Die Skandalberichterstattung und Penetranz solcher Kampagnen hatte aber wohl auch eine noch viel gefährlichere Seite. Im nachhinein wirken sie wie Vorarbeiten zu Pasolinis Ermordung, die ohnehin eher einer Hinrichtung glich. Ohnehin wirkten die Koinzidenzen zwischen den Brutalitäten in »Salò« und den Umständen seines Todes schon damals ziemlich unheimlich, sie lassen einem bis heute das Blut in den Adern gefrieren.
Unheimlich war aber auch die Beständigkeit, mit der auch posthum die Dinge in den alten Bahnen weiterliefen. Zwei Tage nach Pasolinis Ermordung eröffnete die Justiz Verfahren wegen »Salò«. Auch die Boulevardpresse ließ noch nicht locker, und so titelte das Leutemagazin Gente sensibel mitteilsam: »Tragödie eines Verderbers« und schob eine Kaskade saftiger Unterzeilen nach: »Ragazzi di vita erzählen: ›Er hat uns gedemütigt, und wir haben ihn gehasst‹«! – »1949 – der erste Prozess wegen ›atti osceni‹«! – »Seine verrückten römischen Nächte«!

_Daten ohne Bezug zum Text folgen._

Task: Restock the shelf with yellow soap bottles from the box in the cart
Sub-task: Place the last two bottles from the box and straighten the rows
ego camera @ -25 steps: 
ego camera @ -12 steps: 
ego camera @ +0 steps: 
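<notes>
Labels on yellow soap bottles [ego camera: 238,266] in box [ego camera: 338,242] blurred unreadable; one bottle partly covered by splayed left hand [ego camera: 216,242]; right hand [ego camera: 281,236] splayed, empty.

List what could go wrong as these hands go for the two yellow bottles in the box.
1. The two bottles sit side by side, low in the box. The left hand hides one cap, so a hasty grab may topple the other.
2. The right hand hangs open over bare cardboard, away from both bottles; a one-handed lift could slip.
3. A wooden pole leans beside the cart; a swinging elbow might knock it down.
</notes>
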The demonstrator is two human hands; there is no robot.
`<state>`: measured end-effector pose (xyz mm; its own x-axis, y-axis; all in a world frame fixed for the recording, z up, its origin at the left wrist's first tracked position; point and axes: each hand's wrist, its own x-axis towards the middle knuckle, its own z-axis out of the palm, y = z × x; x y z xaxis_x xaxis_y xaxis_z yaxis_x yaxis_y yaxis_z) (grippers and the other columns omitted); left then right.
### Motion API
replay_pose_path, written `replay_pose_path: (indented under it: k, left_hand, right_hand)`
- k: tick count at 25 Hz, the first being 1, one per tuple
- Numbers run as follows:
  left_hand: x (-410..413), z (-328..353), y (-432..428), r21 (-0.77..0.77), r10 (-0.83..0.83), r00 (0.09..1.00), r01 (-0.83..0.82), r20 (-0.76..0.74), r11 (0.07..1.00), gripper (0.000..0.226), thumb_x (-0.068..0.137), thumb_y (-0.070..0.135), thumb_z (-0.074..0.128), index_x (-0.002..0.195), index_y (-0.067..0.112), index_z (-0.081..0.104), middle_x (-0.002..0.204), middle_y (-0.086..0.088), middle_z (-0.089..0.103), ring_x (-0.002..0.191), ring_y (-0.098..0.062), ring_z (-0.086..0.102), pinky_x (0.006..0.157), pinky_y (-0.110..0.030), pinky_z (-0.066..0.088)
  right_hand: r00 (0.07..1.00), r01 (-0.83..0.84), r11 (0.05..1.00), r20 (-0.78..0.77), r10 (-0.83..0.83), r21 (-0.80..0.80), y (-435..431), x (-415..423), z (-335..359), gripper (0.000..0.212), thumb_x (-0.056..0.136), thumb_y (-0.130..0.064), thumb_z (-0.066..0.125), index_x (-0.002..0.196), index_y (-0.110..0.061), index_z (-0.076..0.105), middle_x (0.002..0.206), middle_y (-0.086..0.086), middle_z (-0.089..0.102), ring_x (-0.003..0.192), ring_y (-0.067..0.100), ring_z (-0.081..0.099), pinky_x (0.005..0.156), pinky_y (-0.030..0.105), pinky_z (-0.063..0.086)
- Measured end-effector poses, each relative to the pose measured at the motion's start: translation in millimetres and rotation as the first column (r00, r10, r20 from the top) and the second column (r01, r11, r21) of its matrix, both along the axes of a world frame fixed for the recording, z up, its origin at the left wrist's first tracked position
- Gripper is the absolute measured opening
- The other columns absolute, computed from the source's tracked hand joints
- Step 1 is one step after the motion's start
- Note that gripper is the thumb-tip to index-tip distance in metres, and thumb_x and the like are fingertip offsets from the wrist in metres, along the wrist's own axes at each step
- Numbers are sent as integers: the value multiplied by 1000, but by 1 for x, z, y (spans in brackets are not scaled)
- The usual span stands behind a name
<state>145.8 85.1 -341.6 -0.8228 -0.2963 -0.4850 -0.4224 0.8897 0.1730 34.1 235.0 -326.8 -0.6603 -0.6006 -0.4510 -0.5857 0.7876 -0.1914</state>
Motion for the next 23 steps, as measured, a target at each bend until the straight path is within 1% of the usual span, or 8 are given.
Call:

Boulevardpresse und Justiz haben nicht das letzte Wort behalten. Der Name Pasolini wird längst von seinem Werk her bestrahlt. Man würde ihm allerdings trotzdem manchmal etwas mehr Sichtbarkeit wünschen, als sie die Ausstrahlung des »Evangeliums nach Matthäus« vor Ostern mit sich bringt.